Track and field has a numbers problem. As in, there are just too many of them. The 60, 26.2, 4x8, 203, 5, 8, 10k…

Back in the 1950s, there was one number that mattered.

"I think there are only a handful of achievements like breaking four minutes for the first time, in any sport, that comes close to what Roger Bannister has done," said Ryan Lamppa of Running USA, an advocacy group for the sport.

In 1954, doctors actually warned runners that breaking the four minute barrier could prove fatal. Bannister, of course, proved them wrong.

But since that achievement, something has died: the mile.

Lamppa, whose personal best is 4:11, wants to return the distance to its former glory. He’s started the "Bring Back the Mile" campaign. "As Americans, we think, speak, and relate in miles," he said. "Our signs are in miles, our odometers are in miles. It’s America’s distance."

That’s the problem. Only five percent of the world’s population — us, basically — use miles. Everyone else is metric. And because of that, in the 1970s, the sport’s governing body urged America to modernize its tracks.

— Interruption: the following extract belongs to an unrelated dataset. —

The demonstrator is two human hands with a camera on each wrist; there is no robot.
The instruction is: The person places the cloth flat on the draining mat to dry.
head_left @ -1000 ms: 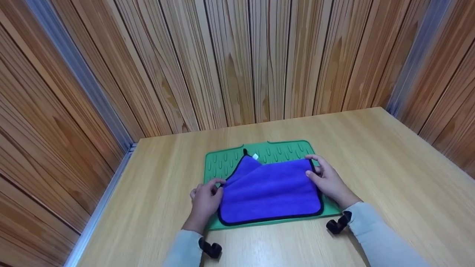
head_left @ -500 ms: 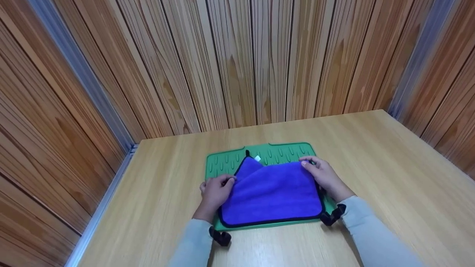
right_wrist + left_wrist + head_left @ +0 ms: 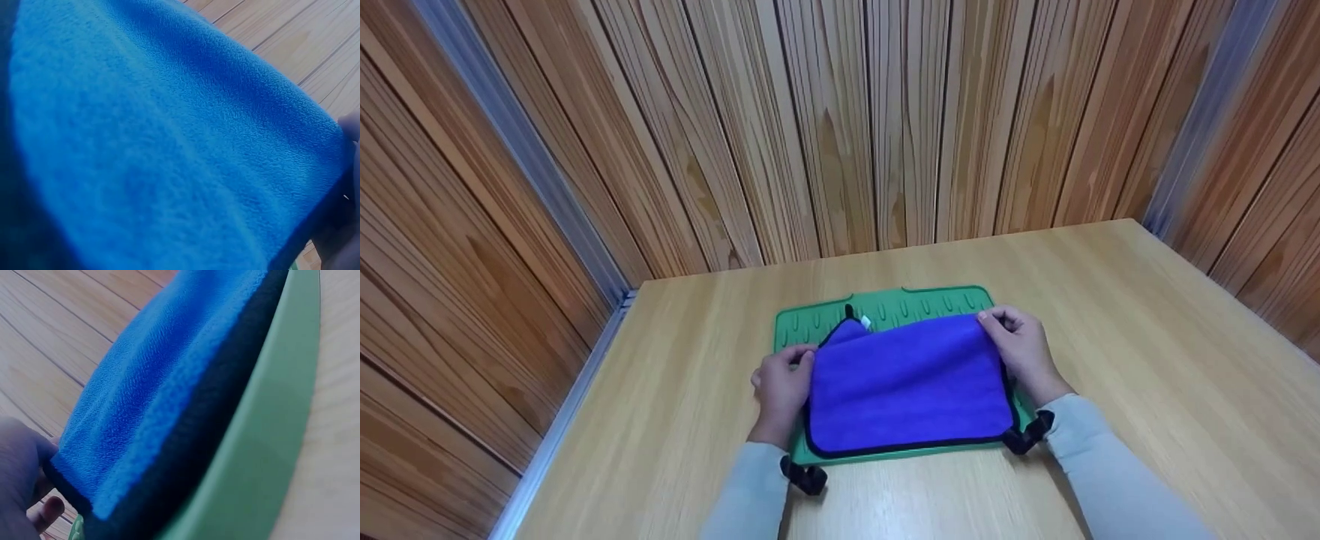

A lap used to be 440 yards. Put four of those together, and you’ve got a mile. New tracks measure 400 meters. Four laps totals 1600 meters, a nice round number that happens to be 31 feet too short. Lamppa calls it the "misfit mile."

"I think I can say that there’s not an America boy that has dreamed of breaking 4 minutes for the 1600," Lamppa said. "But they have for the mile."

When the tracks changed, so did high school competitions. Forty-four states decided the 1600 was close enough, and made it their official distance. Five adopted the 1500-meters, which is run at the Olympics.

Only Massachusetts hung tough with the mile. Lamppa and Bring Back the Mile are petitioning high school athletic federations to follow their lead.

Focusing on high schools may not seem like the obvious place to revitalize a sport, but there was a time when a high school kid was the sport.

A decade after Bannister, Jim Ryun of Kansas became the first high schooler ever to go sub-four minutes. He’s the last American to hold the world record, a former congressman and today, an advocate for Bring Back the Mile.

"Track and field was one of those great events that to some people has a circus atmosphere," Ryun said. "In other words, they have a hard time following it. So we need to make it as friendly as possible by making the events so they can understand."

Ryun notes that as the mile faded, other races took its place in the spotlight. Sprinters claim the title of "world’s fastest" with a win in the 100-meter dash. And big city marathons now line up tens of thousands of participants at $200 a pop.

But Robert Johnson of LetsRun.com says that as a track fan, the mile still is the race to beat.

"It’s got sort of all the best parts of all the races," Johnson said. "The tactics of the 800 [meters], but the endurance of the longer distance stuff, but it doesn’t take 15, 30 [minutes] or two hours to play out. It all plays out in just under four minutes."  

If Bring Back the Mile’s efforts are successful, Americans will get to see more of those four-minute duels, a few less of those misfit distances, and maybe more track and field on the airwaves.

This segment aired on August 11, 2012.